TASK INSTRUCTIONS: In the material below, the required lines run from the one containing "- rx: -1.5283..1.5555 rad" through the one containing "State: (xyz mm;". Copy those lines exactly, ends included, and nothing else.

THE INPUT:
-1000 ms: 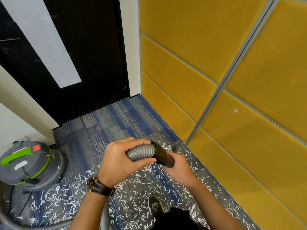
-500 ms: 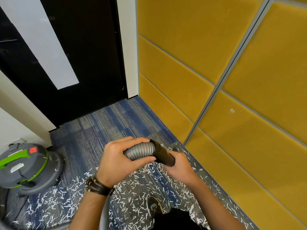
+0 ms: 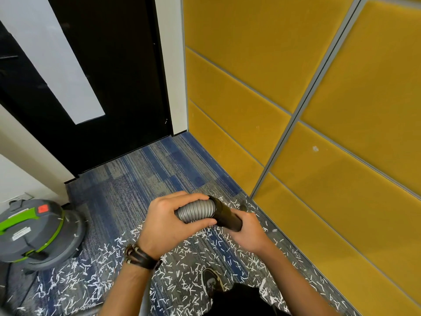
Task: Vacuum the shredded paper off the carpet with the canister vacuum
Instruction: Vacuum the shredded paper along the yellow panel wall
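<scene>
Head camera: the left hand (image 3: 168,226) is curling its fingers (image 3: 189,197) round the grey hose (image 3: 196,212), the right hand (image 3: 248,233) gripping the hose's black cuff (image 3: 225,216). Shredded paper (image 3: 182,254) is lying on the carpet (image 3: 141,179) beneath the hose; twisting here is risking the cuff coming loose, killing suction

On our left wrist we wear a dark brown leather bracelet (image 3: 141,257), wrapped round in several bands and strung with small pale pieces. Our left forearm (image 3: 127,290) and right forearm (image 3: 293,277) are bare, as are our left hand (image 3: 166,222) and right hand (image 3: 248,233). Lower down show our black trousers (image 3: 239,299) and one dark shoe (image 3: 213,281) with a pale mark on top, too small to read.
</scene>
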A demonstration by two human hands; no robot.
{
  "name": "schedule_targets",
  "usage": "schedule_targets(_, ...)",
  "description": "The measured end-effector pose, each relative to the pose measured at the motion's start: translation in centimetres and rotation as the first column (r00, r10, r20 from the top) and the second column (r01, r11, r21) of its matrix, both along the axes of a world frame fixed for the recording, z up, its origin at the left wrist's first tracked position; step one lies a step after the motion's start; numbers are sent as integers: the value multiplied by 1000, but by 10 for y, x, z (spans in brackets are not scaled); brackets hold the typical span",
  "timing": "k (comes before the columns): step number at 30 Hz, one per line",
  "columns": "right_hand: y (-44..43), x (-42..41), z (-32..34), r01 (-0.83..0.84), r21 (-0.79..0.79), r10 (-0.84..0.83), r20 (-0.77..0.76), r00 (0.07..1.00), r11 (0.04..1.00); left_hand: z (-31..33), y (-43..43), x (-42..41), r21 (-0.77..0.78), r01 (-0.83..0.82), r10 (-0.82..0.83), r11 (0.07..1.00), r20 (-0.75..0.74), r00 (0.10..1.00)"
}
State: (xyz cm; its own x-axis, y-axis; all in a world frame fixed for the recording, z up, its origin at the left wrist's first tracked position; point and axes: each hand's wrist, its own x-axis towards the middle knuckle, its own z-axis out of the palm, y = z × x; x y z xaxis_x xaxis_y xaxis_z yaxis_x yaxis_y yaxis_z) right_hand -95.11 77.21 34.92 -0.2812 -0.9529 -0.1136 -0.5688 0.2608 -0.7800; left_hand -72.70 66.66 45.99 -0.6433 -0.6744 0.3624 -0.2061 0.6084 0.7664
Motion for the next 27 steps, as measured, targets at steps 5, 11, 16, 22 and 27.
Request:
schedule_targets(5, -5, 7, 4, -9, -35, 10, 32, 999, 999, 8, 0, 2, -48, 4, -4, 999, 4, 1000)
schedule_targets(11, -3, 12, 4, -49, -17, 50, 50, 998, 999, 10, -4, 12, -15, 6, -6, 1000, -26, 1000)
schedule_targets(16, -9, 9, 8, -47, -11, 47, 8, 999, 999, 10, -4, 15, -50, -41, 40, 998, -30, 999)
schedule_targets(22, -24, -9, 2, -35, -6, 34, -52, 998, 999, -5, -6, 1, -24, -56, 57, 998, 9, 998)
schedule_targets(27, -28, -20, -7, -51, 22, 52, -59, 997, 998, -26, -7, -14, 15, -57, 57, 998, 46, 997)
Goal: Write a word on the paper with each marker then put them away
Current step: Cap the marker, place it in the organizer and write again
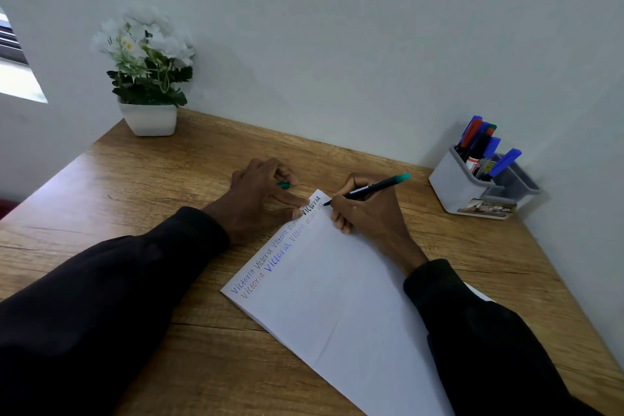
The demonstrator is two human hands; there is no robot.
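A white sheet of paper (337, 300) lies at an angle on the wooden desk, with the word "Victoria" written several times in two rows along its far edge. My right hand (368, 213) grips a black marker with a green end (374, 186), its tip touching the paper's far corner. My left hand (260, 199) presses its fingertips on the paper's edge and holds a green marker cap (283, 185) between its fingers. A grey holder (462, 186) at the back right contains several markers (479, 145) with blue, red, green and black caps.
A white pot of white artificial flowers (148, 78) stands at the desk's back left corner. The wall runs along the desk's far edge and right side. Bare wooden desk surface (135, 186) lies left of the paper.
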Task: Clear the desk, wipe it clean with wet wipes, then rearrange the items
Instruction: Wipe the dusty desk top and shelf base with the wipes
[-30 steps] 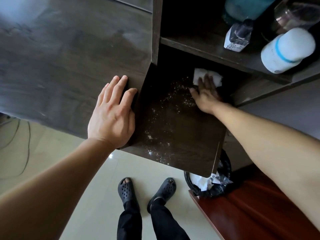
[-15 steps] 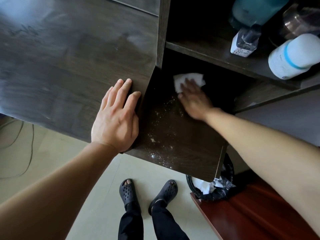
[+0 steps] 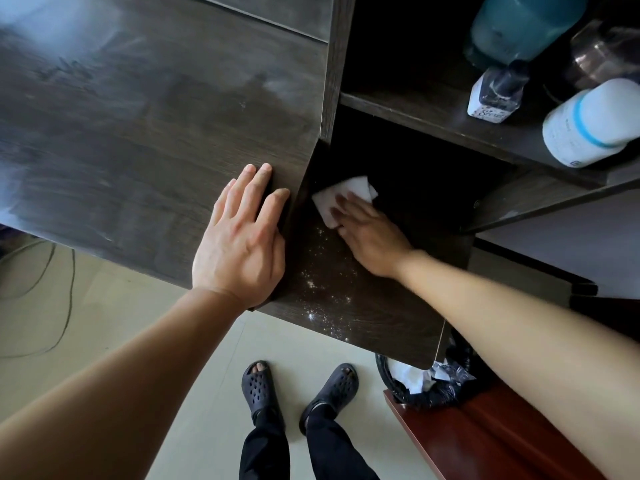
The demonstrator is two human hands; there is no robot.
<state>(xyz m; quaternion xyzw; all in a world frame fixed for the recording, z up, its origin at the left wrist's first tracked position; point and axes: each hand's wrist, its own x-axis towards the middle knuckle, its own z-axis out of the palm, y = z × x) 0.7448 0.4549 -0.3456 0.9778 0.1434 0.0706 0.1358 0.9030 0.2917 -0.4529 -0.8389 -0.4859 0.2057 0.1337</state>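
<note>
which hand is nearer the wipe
Right. The right hand presses on the wipe on the lower shelf; the left hand lies flat on the desk, left of the wipe and apart from it.

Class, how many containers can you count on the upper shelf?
4: a teal bottle at the back, a small labelled bottle before it, a clear jar rightmost, a white bottle in front. Others may sit out of frame.

The left grip point(image 3: 242, 242) lies flat; the right grip point(image 3: 374, 239) stretches forward, flat.
</note>
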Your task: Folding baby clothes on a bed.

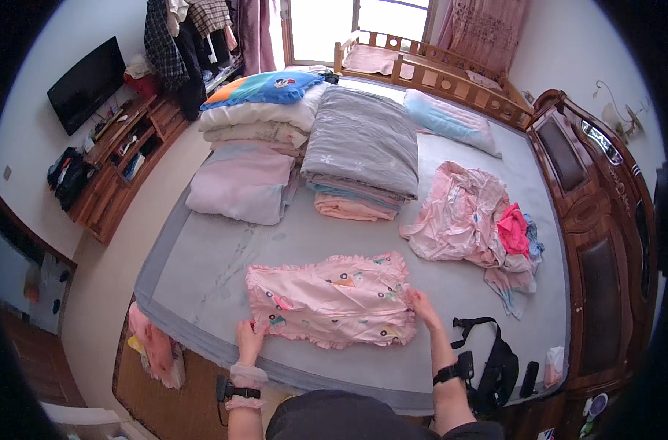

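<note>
A pink ruffled pillowcase [334, 308] printed with small vehicles lies creased across the near part of the bed, between my hands. My left hand [250, 336] pinches its lower left corner near the mattress edge. At its right edge, my right hand [420, 308] grips the ruffle. Black straps with small devices sit on both forearms. Beyond the pillowcase stand a folded grey quilt [361, 143] on other folded bedding and a folded pink and lavender blanket [240, 184]. A crumpled pink satin cloth [460, 214] lies to the right.
A black strap bag [496, 363], a dark phone-like object [529, 379] and a tissue pack [554, 366] lie at the bed's near right. A carved wooden headboard [592, 236] borders the right; a wooden cot rail [449, 82] borders the far side. A wooden TV cabinet [130, 159] stands left.
</note>
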Action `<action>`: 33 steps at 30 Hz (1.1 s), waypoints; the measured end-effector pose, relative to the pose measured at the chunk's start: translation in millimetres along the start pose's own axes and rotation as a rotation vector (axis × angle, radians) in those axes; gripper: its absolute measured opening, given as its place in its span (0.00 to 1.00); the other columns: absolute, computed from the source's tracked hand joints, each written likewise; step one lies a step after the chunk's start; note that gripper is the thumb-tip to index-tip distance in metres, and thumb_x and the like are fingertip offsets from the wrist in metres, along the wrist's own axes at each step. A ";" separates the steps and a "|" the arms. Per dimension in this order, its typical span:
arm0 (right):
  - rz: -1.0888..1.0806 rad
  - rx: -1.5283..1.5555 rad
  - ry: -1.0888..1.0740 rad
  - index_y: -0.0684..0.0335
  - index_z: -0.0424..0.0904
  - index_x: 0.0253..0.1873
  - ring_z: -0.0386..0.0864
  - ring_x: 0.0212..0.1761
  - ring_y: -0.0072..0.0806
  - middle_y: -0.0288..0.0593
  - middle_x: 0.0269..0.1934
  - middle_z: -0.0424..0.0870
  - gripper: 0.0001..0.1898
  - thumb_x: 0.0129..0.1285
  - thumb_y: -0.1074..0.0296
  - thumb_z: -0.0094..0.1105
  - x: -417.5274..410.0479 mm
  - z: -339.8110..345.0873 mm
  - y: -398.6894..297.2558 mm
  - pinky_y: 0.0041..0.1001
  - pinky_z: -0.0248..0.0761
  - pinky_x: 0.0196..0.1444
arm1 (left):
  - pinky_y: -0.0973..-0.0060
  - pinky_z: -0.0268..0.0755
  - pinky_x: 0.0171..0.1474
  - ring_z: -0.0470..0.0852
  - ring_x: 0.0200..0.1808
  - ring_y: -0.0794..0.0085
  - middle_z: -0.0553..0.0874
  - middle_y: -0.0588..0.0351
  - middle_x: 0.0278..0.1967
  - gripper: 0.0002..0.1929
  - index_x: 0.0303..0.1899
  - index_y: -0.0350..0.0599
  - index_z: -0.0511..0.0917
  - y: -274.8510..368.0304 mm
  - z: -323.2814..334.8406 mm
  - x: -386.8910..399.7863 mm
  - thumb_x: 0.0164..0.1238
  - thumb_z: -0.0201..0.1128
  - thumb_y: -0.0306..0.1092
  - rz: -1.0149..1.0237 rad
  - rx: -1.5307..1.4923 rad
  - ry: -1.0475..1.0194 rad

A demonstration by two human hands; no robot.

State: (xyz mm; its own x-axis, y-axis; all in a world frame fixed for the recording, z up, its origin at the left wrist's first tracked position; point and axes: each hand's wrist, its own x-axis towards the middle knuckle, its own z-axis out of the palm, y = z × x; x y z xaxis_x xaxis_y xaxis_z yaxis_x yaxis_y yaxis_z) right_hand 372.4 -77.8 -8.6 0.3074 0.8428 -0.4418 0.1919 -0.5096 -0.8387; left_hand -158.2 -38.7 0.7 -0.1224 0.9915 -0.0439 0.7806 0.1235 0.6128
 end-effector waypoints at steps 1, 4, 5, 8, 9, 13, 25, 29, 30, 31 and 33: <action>-0.155 -0.005 0.043 0.68 0.78 0.55 0.82 0.37 0.27 0.43 0.40 0.86 0.26 0.66 0.48 0.61 -17.6 13.9 4.6 0.28 0.76 0.39 | 0.57 0.68 0.54 0.75 0.50 0.47 0.78 0.38 0.46 0.22 0.38 0.34 0.81 6.0 0.0 -7.2 0.57 0.71 0.48 0.038 0.057 -0.023; -0.217 0.015 0.147 0.71 0.77 0.56 0.83 0.40 0.27 0.45 0.44 0.86 0.25 0.62 0.57 0.68 -46.6 28.5 -5.3 0.27 0.77 0.42 | 0.64 0.71 0.40 0.78 0.35 0.57 0.79 0.45 0.35 0.15 0.34 0.35 0.79 1.2 8.7 -6.9 0.58 0.69 0.39 0.090 -0.126 0.044; -0.122 0.043 0.207 0.73 0.77 0.56 0.83 0.42 0.27 0.45 0.46 0.85 0.25 0.59 0.62 0.71 -54.5 28.0 -10.0 0.27 0.77 0.43 | 0.67 0.71 0.34 0.78 0.29 0.62 0.79 0.49 0.31 0.11 0.33 0.36 0.78 -3.8 9.2 -5.2 0.58 0.68 0.35 -0.007 -0.383 0.008; -0.205 0.121 0.254 0.74 0.77 0.55 0.83 0.42 0.28 0.47 0.45 0.86 0.24 0.57 0.65 0.72 -75.2 19.4 -46.3 0.27 0.78 0.44 | 0.74 0.69 0.27 0.77 0.25 0.73 0.79 0.57 0.28 0.06 0.33 0.39 0.75 -11.3 -11.7 -7.7 0.57 0.65 0.27 -0.181 -0.864 0.057; -0.205 0.121 0.248 0.74 0.77 0.55 0.83 0.42 0.28 0.47 0.45 0.86 0.24 0.57 0.65 0.72 -84.5 17.3 -59.0 0.27 0.78 0.44 | 0.74 0.69 0.27 0.77 0.25 0.73 0.79 0.57 0.28 0.06 0.33 0.39 0.75 -18.4 -22.9 -13.7 0.57 0.65 0.27 -0.185 -0.862 0.061; -0.203 0.241 0.254 0.74 0.78 0.56 0.85 0.40 0.29 0.48 0.43 0.87 0.24 0.56 0.68 0.71 -94.4 4.8 -52.3 0.28 0.78 0.44 | 0.76 0.76 0.33 0.82 0.32 0.74 0.82 0.55 0.35 0.20 0.49 0.39 0.68 -27.0 -41.8 -45.9 0.55 0.65 0.21 -0.245 -0.732 -0.207; -0.297 -0.490 0.613 0.68 0.79 0.50 0.79 0.42 0.34 0.44 0.39 0.81 0.19 0.60 0.61 0.69 -106.2 28.5 -8.3 0.29 0.73 0.44 | 0.68 0.76 0.58 0.81 0.56 0.66 0.82 0.49 0.55 0.40 0.67 0.39 0.63 -59.3 -48.5 -85.1 0.49 0.71 0.15 -0.441 -0.941 -0.574; -0.461 -0.240 0.522 0.65 0.79 0.50 0.75 0.52 0.42 0.51 0.47 0.75 0.14 0.60 0.68 0.64 -110.9 55.8 -52.3 0.37 0.69 0.55 | 0.70 0.73 0.61 0.81 0.56 0.70 0.80 0.56 0.58 0.41 0.66 0.39 0.67 -31.2 -49.0 -70.1 0.46 0.75 0.17 -0.179 -0.926 -0.752; -0.626 -0.299 0.497 0.64 0.78 0.52 0.75 0.52 0.40 0.50 0.49 0.75 0.15 0.60 0.68 0.64 -109.3 63.9 -51.1 0.37 0.71 0.52 | 0.71 0.74 0.59 0.81 0.54 0.71 0.81 0.56 0.57 0.38 0.65 0.38 0.69 -4.5 -55.1 -67.1 0.48 0.75 0.19 -0.220 -0.923 -0.779; -0.686 -0.358 0.456 0.63 0.78 0.54 0.73 0.56 0.43 0.50 0.54 0.74 0.17 0.58 0.70 0.63 -113.2 79.8 -59.9 0.39 0.68 0.57 | 0.72 0.75 0.57 0.81 0.53 0.72 0.82 0.56 0.56 0.36 0.64 0.38 0.70 7.8 -60.6 -67.2 0.50 0.75 0.22 -0.265 -0.918 -0.792; -0.841 -0.504 0.327 0.60 0.76 0.59 0.66 0.67 0.48 0.51 0.63 0.70 0.22 0.58 0.70 0.62 -122.2 128.4 -78.0 0.43 0.60 0.67 | 0.73 0.76 0.55 0.83 0.51 0.73 0.83 0.57 0.53 0.33 0.64 0.38 0.71 -16.4 -49.9 -62.4 0.55 0.74 0.24 -0.439 -0.983 -0.744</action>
State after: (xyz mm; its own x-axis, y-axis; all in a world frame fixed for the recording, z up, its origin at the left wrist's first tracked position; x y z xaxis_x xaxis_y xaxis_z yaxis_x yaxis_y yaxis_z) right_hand 200.1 -118.8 69.9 0.1174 0.9103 0.3970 0.8071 0.1455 -0.5723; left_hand -193.9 -104.7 32.8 0.3625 0.7006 -0.6146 -0.0477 0.6725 0.7386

TASK OUTPUT:
  - rx: -1.5283..1.5555 rad
  - ry: -1.0888..1.0740 rad
  - index_y: -0.0684..0.0335
  - index_z: -0.0424..0.0904
  - index_x: 0.0253..0.1873
  - ring_z: -0.0386..0.0864
  - ring_x: 0.0212..0.1761
  - ring_y: -0.0072..0.0806
  - middle_y: -0.0288..0.0593
  - middle_x: 0.0269..0.1934
  - middle_z: -0.0424..0.0870
  - gripper: 0.0001..0.1898
  - thumb_x: 0.0129..0.1285
  - thumb_y: -0.1074..0.0296
  - thumb_z: -0.0094..0.1105
  - x: -417.5274..410.0479 mm
  - z: -339.8110..345.0873 mm
  - y: -398.6894..297.2558 mm
  - pinky_y: 0.0041..0.1001
  - pinky_z: -0.0248..0.0761
  - pinky_x: 0.0196..0.1444
arm1 (left):
  - pinky_y: -0.0973..-0.0060
  - pinky_z: -0.0268..0.0755
  - pinky_x: 0.0171..0.1474
  - ring_z: -0.0470..0.0852
  - ring_x: 0.0200..0.1808
  - ring_y: -0.0794..0.0085
  - middle_z: -0.0553..0.0874
  - middle_y: -0.0588..0.0351
  - middle_x: 0.0278..0.1967
  - gripper: 0.0002..0.1929
  - index_x: 0.0303..0.1899
  - index_y: -0.0350..0.0599
  - index_z: -0.0511..0.0917
  - y: -274.8510..368.0304 mm
  - z: -323.2814..334.8406 mm
  - x: -386.8910..399.7863 mm
  - thumb_x: 0.0164..0.1238
  - thumb_z: -0.0201..0.1128
  - thumb_y: -0.0306..0.1092
  - rz: -1.0149..1.0237 rad
  - rx: -1.5307..1.4923 rad
  - ry: -1.0475..1.0194 rad

A demonstration by two human hands; no robot.

State: (xyz mm; its own x-axis, y-axis; all in a world frame fixed for the recording, z up, its origin at the left wrist's first tracked position; point and axes: each hand's wrist, its own x-axis towards the middle knuckle, its own z-axis out of the palm, y = z × x; x y z xaxis_x xaxis_y xaxis_z yaxis_x yaxis_y yaxis_z) right_hand 372.4 -77.8 -8.6 0.3074 0.8428 -0.4418 0.1919 -0.5096 -0.8387; left_hand -158.2 -38.7 0.7 -0.1224 0.9915 -0.0439 0.7806 0.1235 0.6128

The exercise has been completed.